Abstract

The closing year of the 1970s saw the publication of two seminal books (Fowler, Hodge, Kress, & Trew, 1979; Kress & Hodge, 1979/1993) heralding a new direction in the investigation of textual ideologies. This methodology, called Critical Linguistics (henceforth CL), was language-oriented and drew its analytical apparatus from Halliday’s Systemic Functional Grammar. Its aim was to “explore the value systems and sets of belief which reside in texts; to explore, in other words, ideology in language” (Simpson, 1993, p. 5 [original emphasis]). Ten years later, Fairclough (1989) took CL to a new plane where linguistic analysis became one of three levels of analysis, the other two focusing on interpreting language as a response to a particular social situation, and explaining this response in the constraining context of social and institutional structures.
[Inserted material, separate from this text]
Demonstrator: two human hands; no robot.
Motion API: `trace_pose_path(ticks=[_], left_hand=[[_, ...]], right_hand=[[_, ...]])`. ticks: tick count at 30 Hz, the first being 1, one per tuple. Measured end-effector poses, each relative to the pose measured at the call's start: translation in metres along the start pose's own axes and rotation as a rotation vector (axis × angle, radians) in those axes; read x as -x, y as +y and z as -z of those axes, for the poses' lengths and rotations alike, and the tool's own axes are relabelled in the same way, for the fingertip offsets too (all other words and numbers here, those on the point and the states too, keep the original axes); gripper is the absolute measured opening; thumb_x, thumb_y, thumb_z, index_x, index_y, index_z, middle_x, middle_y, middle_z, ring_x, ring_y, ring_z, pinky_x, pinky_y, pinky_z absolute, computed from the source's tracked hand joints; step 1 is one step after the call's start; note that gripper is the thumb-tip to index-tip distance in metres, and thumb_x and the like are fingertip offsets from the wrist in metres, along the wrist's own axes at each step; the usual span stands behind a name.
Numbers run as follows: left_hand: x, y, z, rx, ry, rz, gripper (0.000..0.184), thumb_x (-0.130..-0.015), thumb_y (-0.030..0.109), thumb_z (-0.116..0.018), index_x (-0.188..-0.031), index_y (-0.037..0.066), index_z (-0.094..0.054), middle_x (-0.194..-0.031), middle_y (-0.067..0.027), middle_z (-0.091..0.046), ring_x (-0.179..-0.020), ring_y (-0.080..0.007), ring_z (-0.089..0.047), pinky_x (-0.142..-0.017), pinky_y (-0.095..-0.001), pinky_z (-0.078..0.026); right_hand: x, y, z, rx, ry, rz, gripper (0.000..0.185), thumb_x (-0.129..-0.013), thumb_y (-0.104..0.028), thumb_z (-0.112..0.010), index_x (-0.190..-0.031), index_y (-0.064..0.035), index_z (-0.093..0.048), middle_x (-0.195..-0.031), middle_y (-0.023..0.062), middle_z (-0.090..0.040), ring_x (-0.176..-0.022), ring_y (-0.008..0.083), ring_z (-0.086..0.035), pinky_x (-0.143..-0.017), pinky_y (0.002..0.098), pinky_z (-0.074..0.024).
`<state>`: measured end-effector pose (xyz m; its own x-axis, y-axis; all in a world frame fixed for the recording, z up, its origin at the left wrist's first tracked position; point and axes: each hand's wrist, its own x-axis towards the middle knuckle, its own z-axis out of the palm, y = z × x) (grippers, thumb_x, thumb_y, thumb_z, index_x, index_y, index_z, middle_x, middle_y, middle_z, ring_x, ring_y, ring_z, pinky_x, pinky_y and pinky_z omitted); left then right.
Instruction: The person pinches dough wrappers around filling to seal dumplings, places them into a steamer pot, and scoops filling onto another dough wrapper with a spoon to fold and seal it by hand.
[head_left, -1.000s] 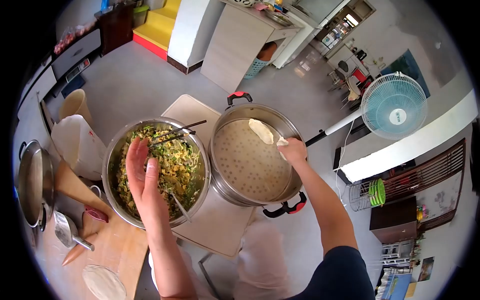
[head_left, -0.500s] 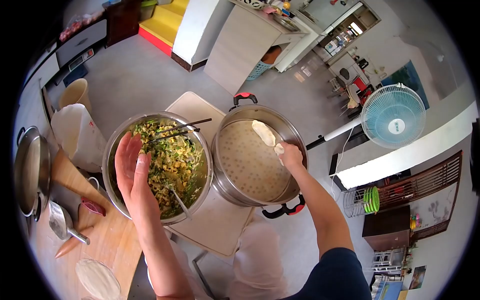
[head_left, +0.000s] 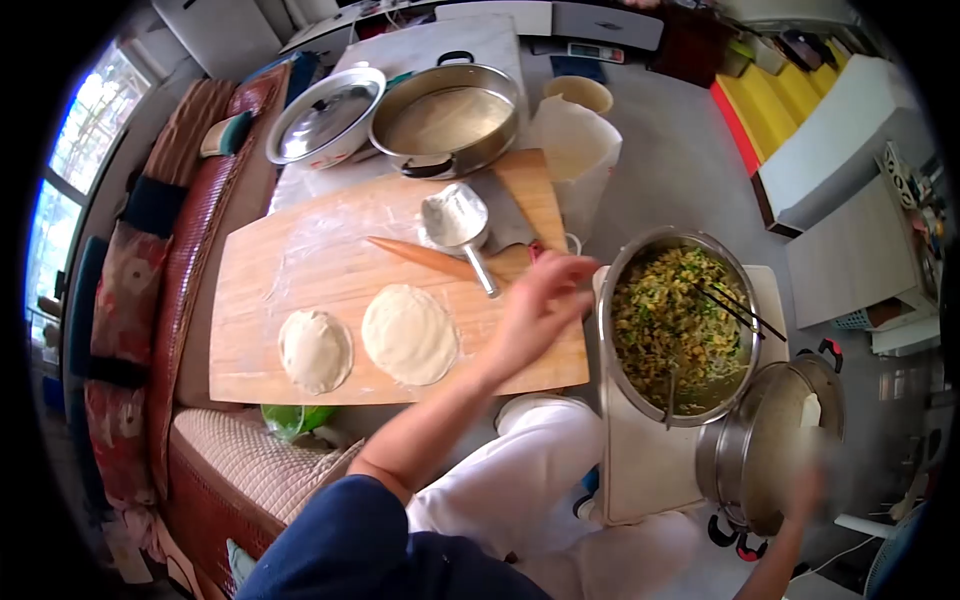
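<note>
My left hand (head_left: 545, 305) is over the right edge of the wooden board (head_left: 260, 270), its fingers apart and nothing in them. Two flat dough rounds lie on the board, one larger (head_left: 410, 335) and one smaller (head_left: 315, 351). Beside my left hand stands the steel bowl of chopped filling (head_left: 680, 325), with dark chopsticks (head_left: 740, 312) and a spoon (head_left: 671, 392) in it. My right hand (head_left: 808, 485), smeared by motion, is at the steamer pot (head_left: 724, 460) on the right. A pale dumpling (head_left: 810, 411) shows inside the pot.
A metal scoop (head_left: 455, 218) and a rolling pin (head_left: 425, 258) lie on the board. Behind are a steel pan (head_left: 445, 120), a lidded basin (head_left: 327, 118), a white bag (head_left: 580, 150) and a tan bucket (head_left: 580, 94). A quilted seat (head_left: 245, 450) stands at left.
The view has swung left, bringing the whole board and both dough rounds in. My left hand has moved from above the filling bowl to the board. My right hand has become blurred.
</note>
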<state>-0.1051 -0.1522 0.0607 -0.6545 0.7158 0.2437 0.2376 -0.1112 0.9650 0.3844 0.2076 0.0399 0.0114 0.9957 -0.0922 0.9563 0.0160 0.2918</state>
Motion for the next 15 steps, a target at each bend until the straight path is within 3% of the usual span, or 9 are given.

This approach was called Critical Discourse Analysis (henceforth CDA) and its linguistic component continued to be inspired by Halliday’s model. The twenty years that followed produced a plethora of theories of CDA, divergent in their theoretical underpinnings but bound by a concern with investigating the reproduction of ideology in language. In 2010, Jeffries brought the linguistic component back to the forefront with the introduction of Critical Stylistics (henceforth CS). CS draws extensively, but not exclusively, on the linguistic components of CL and CDA. The present paper offers a critical survey of the three-decade developments (1971 through 2010) in the application of linguistic constructs and theories to the investigation of textual ideologies.